TRY IT:
Go through the data and count the lines holding the string "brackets". Write only the number.

=== Begin Enclosure ===

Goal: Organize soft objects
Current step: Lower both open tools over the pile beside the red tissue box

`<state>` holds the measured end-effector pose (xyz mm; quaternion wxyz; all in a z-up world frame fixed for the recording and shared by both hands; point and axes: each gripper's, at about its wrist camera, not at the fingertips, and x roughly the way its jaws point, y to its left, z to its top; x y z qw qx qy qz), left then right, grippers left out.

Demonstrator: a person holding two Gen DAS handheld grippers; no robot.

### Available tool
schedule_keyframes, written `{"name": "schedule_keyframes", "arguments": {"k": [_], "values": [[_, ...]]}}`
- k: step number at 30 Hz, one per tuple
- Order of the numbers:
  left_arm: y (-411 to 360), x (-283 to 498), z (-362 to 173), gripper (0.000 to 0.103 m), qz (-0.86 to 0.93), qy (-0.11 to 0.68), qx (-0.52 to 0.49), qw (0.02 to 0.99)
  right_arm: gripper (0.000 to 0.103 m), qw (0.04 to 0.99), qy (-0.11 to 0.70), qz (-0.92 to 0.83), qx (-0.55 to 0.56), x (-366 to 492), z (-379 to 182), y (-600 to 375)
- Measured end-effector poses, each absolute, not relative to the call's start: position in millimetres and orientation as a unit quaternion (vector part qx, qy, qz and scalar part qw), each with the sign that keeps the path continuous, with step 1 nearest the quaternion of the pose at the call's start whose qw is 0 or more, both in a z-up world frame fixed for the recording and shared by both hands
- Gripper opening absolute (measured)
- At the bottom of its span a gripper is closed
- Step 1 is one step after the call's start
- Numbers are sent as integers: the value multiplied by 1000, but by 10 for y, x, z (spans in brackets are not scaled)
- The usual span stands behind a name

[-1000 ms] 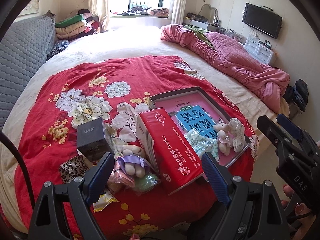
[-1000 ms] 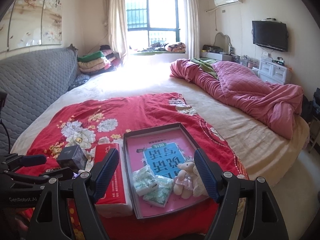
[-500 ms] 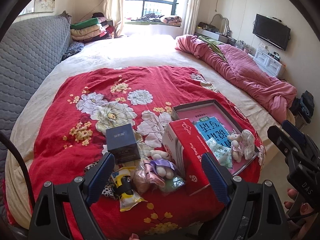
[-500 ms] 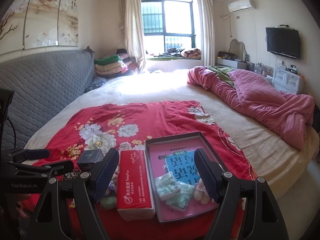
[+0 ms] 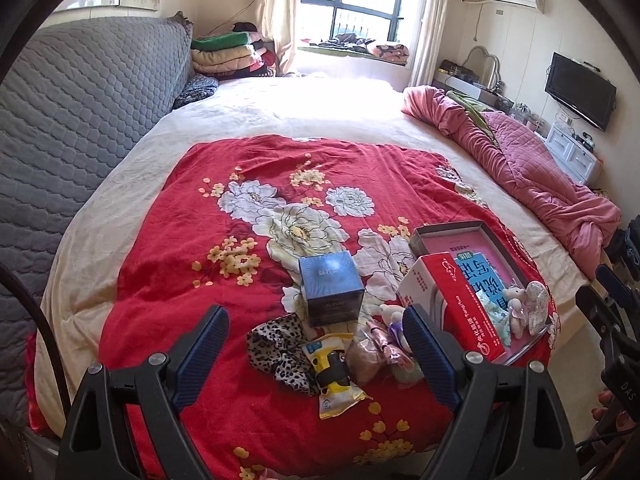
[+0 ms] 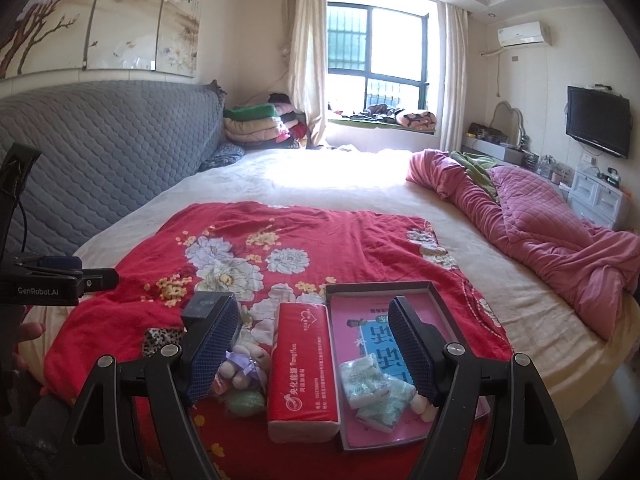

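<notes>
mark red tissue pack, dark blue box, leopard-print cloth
red tissue pack [image 6: 303, 364], right wrist view, top face
dark blue box [image 5: 330, 288], left wrist view, near the top front edge
leopard-print cloth [image 5: 278, 346], left wrist view, middle

We see a red cotton-like bedspread [image 5: 192, 280], matt and creased, printed with pale flowers. On it, at five o'clock, lies a tissue pack [image 6: 303, 364] in glossy red plastic wrap, beside a shallow cardboard tray [image 6: 440, 300] with a smooth pink lining. The dark box [image 5: 330, 286] looks like satin-finished card. The leopard-print cloth [image 5: 280, 350] seems soft and thin; the snack packet [image 5: 334, 372] is shiny foil. At nine o'clock, our grey headboard cover [image 5: 80, 104] is quilted fabric.
</notes>
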<state>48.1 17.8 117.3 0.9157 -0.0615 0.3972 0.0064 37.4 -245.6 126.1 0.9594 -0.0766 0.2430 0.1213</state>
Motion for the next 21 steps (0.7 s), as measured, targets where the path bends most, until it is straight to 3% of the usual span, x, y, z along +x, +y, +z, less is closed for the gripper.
{"name": "schedule_keyframes", "arguments": {"k": [21], "values": [[431, 499, 533, 88, 17, 452, -92, 887, 79, 934, 292, 168, -122, 441, 734, -2051]]}}
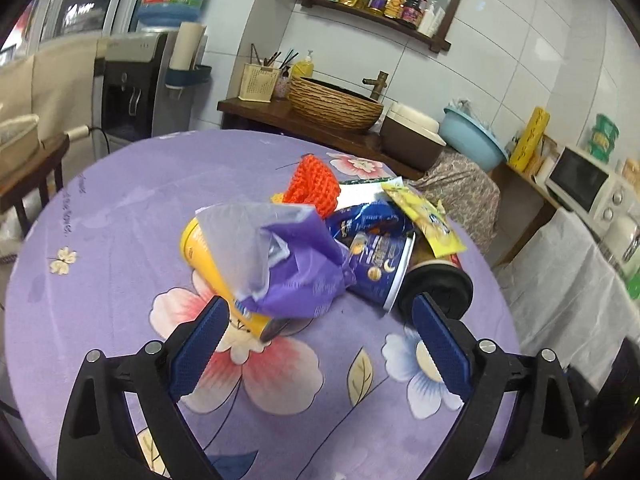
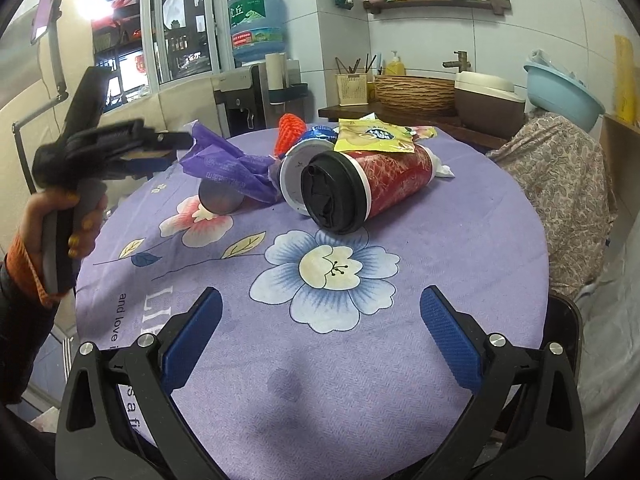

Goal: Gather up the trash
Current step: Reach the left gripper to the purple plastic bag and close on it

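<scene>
Between spread left fingers [image 1: 216, 320], purple bag [image 1: 296, 264] draped on yellow can [image 1: 208, 256]

Both views evenly lit, moderately bright. Strong fisheye curvature; black vignette at corners. Window [image 2: 160, 40] shows glare. Left wrist view slightly motion-blurred. Soft shadows fall on the tablecloth [image 2: 360, 360].

Bare tablecloth [image 2: 360, 380] in front, trash pile [image 2: 340, 168] across the far half

Round table, purple floral cloth [image 2: 360, 380]; water dispenser [image 2: 250, 92] with blue bottle [image 2: 258, 24]; woven basket [image 1: 334, 102]; light-blue basin [image 1: 472, 136]; microwave [image 1: 584, 184]; wall shelf of bottles [image 1: 384, 4].
</scene>
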`<action>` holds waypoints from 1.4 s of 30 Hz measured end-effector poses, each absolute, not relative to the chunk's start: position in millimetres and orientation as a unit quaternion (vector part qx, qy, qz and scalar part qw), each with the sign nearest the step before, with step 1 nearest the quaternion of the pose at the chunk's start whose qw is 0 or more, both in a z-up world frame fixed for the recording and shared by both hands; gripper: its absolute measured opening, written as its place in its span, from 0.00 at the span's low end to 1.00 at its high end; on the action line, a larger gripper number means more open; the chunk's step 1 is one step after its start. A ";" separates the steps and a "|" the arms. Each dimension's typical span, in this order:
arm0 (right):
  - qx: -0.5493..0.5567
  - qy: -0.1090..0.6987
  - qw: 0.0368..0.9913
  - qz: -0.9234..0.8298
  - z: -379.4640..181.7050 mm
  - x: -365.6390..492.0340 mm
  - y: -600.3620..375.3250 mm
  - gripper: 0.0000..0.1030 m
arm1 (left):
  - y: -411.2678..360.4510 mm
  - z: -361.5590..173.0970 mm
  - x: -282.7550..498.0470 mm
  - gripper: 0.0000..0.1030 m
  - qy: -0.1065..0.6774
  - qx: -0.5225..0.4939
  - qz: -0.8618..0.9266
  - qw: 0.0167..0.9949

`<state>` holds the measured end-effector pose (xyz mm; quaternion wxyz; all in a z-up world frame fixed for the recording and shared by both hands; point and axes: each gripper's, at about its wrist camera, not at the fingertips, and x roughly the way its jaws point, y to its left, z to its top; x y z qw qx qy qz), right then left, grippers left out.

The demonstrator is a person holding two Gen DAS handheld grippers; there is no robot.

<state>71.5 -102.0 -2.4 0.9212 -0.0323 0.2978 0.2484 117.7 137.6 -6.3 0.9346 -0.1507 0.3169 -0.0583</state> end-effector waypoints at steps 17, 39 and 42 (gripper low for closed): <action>-0.043 0.298 0.920 0.250 -1.9 73.7 -100.7 0.95 | 154.8 -20.1 152.0 0.45 0.352 -0.197 -0.019 0.915; -0.040 0.256 0.932 0.253 27.7 109.9 -97.9 0.95 | 157.7 1.4 112.8 0.14 0.284 -0.167 -0.004 0.944; -0.005 0.261 0.930 0.258 35.6 135.3 -103.0 0.95 | 157.8 2.9 106.8 0.14 0.281 -0.172 -0.009 0.944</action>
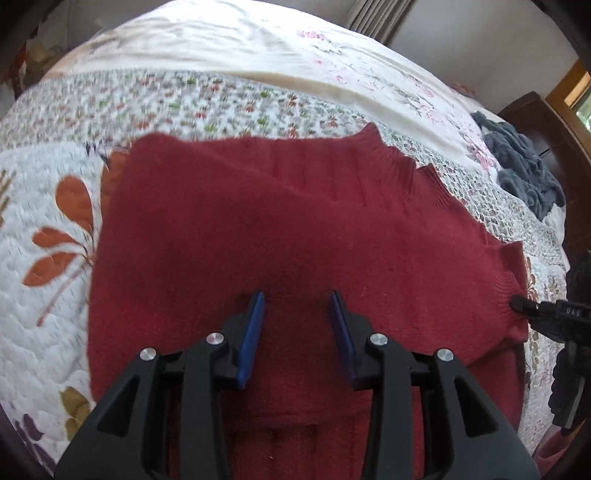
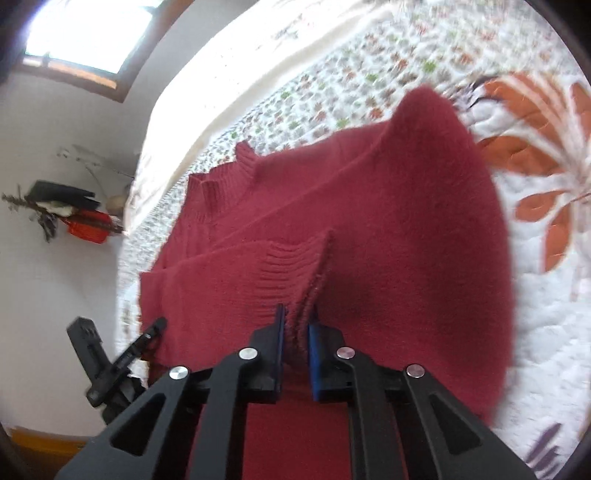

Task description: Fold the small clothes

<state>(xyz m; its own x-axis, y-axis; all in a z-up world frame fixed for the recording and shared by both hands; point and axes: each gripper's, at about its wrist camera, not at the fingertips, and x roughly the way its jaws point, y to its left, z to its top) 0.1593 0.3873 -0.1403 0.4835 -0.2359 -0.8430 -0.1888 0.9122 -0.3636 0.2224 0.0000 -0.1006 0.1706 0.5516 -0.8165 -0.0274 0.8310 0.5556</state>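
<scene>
A dark red knitted sweater lies spread on the floral quilt, partly folded, with its ribbed edges toward the far right. My left gripper hovers over the sweater's near middle, open, with nothing between its blue pads. In the right wrist view the same sweater fills the centre. My right gripper is shut on a ribbed edge of it and lifts that edge into a ridge. The right gripper also shows in the left wrist view, pinching the sweater's right edge. The left gripper appears at the lower left.
A crumpled grey-blue cloth lies at the bed's far right, beside dark wooden furniture. A cream sheet covers the far part of the bed. A white wall with a red item and a window stands left of the bed.
</scene>
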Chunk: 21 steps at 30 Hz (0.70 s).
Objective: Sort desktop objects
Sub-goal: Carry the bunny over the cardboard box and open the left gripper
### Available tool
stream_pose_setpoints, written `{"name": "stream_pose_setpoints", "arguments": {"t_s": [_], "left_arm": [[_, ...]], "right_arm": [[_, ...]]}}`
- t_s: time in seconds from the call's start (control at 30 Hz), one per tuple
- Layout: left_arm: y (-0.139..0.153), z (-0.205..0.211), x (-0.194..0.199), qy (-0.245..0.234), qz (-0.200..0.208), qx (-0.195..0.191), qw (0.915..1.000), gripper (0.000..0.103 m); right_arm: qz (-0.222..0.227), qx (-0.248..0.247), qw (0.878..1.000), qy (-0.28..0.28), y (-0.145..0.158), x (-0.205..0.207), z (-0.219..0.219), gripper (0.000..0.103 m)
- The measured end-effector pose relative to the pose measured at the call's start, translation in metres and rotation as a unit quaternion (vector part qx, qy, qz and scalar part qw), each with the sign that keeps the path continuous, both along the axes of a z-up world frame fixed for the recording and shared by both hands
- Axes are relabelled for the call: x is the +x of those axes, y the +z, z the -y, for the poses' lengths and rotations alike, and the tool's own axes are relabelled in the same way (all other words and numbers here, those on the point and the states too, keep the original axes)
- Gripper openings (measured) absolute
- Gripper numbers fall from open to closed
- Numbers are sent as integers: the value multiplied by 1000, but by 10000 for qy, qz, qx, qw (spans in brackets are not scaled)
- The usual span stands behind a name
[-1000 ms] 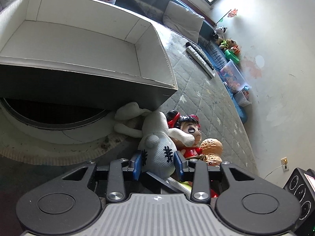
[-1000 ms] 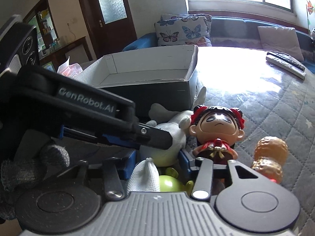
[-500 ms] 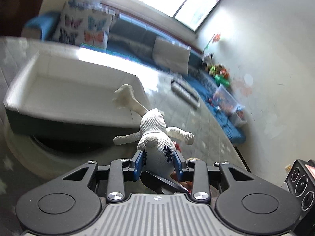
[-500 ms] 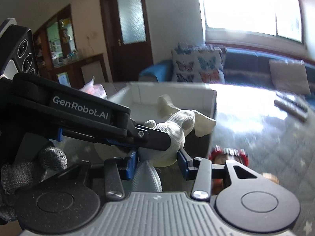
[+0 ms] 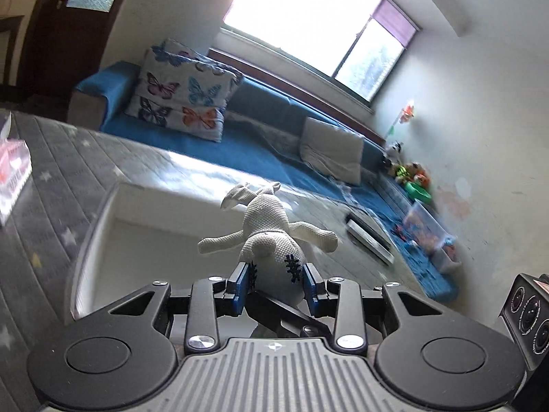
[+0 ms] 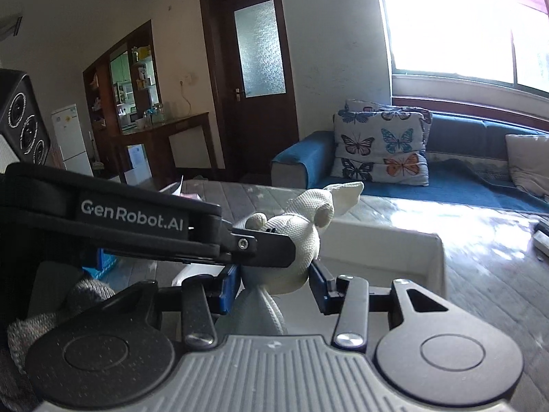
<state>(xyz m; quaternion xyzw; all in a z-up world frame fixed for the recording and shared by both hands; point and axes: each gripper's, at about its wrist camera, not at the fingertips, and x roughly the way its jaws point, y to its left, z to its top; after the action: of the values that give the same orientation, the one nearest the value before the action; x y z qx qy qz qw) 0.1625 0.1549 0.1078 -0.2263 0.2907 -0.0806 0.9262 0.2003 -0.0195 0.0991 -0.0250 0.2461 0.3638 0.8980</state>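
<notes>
A white knitted rabbit toy (image 5: 271, 240) with dark stitch marks is held in the air above the open white box (image 5: 144, 206). My left gripper (image 5: 274, 283) is shut on its body. My right gripper (image 6: 274, 283) is also shut on the rabbit (image 6: 302, 237), from another side, with a limp part of the toy hanging between its fingers. The left gripper's arm crosses the right wrist view at the left. The white box (image 6: 394, 243) lies just beyond and below the toy.
The box stands on a grey quilted table top (image 5: 51, 178). A tissue pack (image 5: 10, 175) lies at the left edge. Remote controls (image 5: 369, 237) lie at the right. A blue sofa (image 5: 274, 110) with a butterfly cushion (image 6: 381, 147) is behind.
Both grippers have lifted the rabbit up off the table, away from the doll and the peanut toy, and it now hangs over the box.
</notes>
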Motion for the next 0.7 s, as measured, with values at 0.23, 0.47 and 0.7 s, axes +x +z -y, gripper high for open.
{"name": "stream_pose_setpoints", "arguments": {"t_s": [0.23,0.47,0.7], "left_arm": [[-28,-33,43,261,-355,-147,9989,38],[-49,-32,45,161,-397,-259,9987,41],[-50,-39,41,637,-372,109,9972,40]], "right_arm": [[-379,-139,9991,-98,-19,51,-38,48],[-160,-605,9978,-200,-34,42,-42,55],[-256,-654,9974,-178,-44,36,-45,58]]}}
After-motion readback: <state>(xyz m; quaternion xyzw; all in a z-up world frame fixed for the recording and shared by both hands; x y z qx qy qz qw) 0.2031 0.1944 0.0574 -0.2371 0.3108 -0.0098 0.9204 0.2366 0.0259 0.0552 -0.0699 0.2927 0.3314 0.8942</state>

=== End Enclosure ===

RESPONSE TO THE TASK:
2